A healthy baby starts with a healthy mother

i-MED vision that support and educate community members on health, physical, emotional, and mental development.

i-MED vision that support and educate community members on health, physical, emotional, and mental development, we focus this month on the importance of the first 1000 days of a child’s life. Every child deserves the opportunity to thrive. Good nutrition during the first 1,000 days of life provides the building blocks for healthy brain development.

A child’s brain begins to grow very early on in pregnancy and develops at an astonishing speed. At the 4th week of pregnancy, the brain has an estimated 10,000 cells—by the 24th week, it contains 10 billion. The nutrition that a baby gets from his mother through her diet is the fuel that drives much of this incredible transformation.
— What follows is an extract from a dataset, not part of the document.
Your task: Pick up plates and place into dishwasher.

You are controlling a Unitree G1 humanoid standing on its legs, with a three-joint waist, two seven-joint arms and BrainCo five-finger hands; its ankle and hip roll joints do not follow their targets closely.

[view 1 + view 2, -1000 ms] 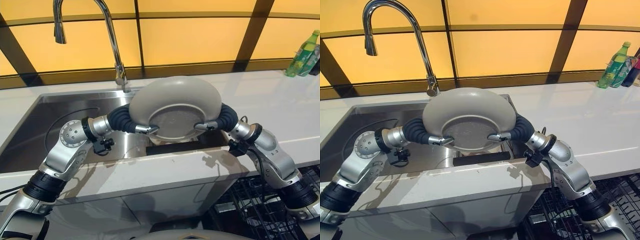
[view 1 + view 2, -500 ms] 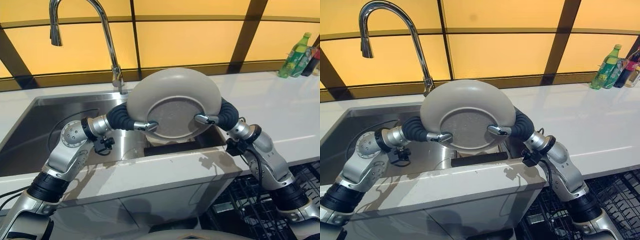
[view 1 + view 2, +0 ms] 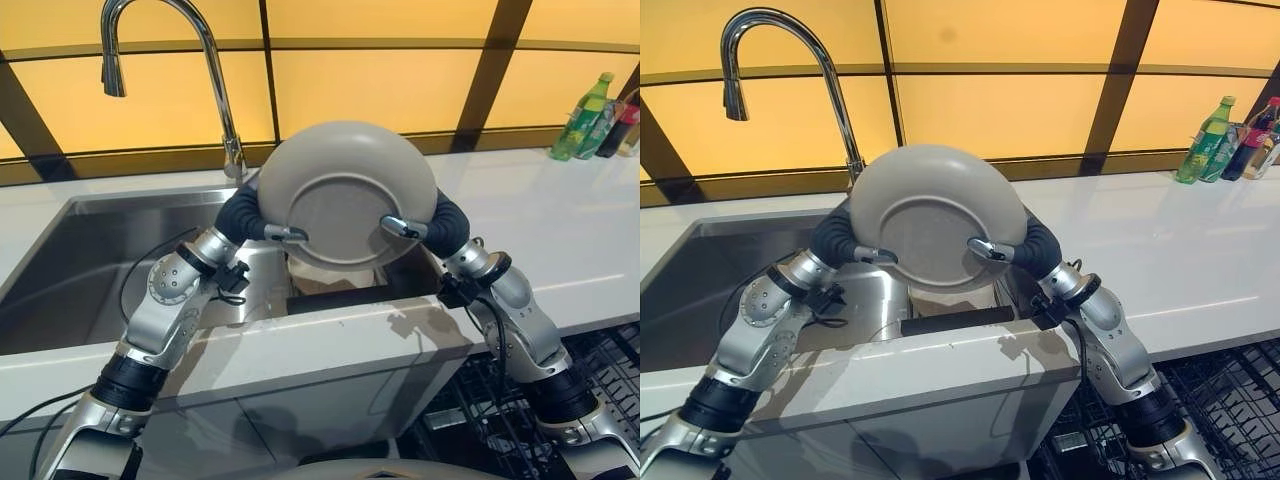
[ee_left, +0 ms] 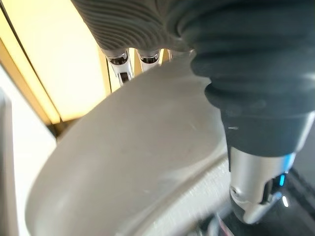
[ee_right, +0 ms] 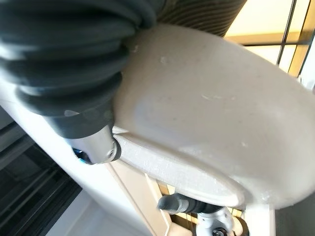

Nutrients such as folic acid, iron, zinc and iodine, as well as protein and fatty acids play a vital role in building a baby’s brain during pregnancy. When one or more of these is absent during pregnancy, a baby could be at risk for developmental delays, birth defects and cognitive deficits.

During pregnancy, a woman’s diet, the rate at which she gains weight, her physical and mental well-being, her environment and her lifestyle habits have a powerful effect on her child’s future health. These factors influence how a child’s metabolism, immune system, and organ functioning begin to develop. They can also affect whether a child is born prematurely or at a low birthweight—outcomes that have a lasting impact on a child’s health well into adulthood.

A growing body of research suggests that diseases such as diabetes, hypertension and stroke have their origins in pregnancy—and that prenatal nutrition plays a key role in whether a child becomes susceptible to these and other illnesses later in life. There is also research showing that babies start to develop food preferences in the womb with implications for lifelong eating habits.

The well-being of a mother and her child are intertwined right from the start.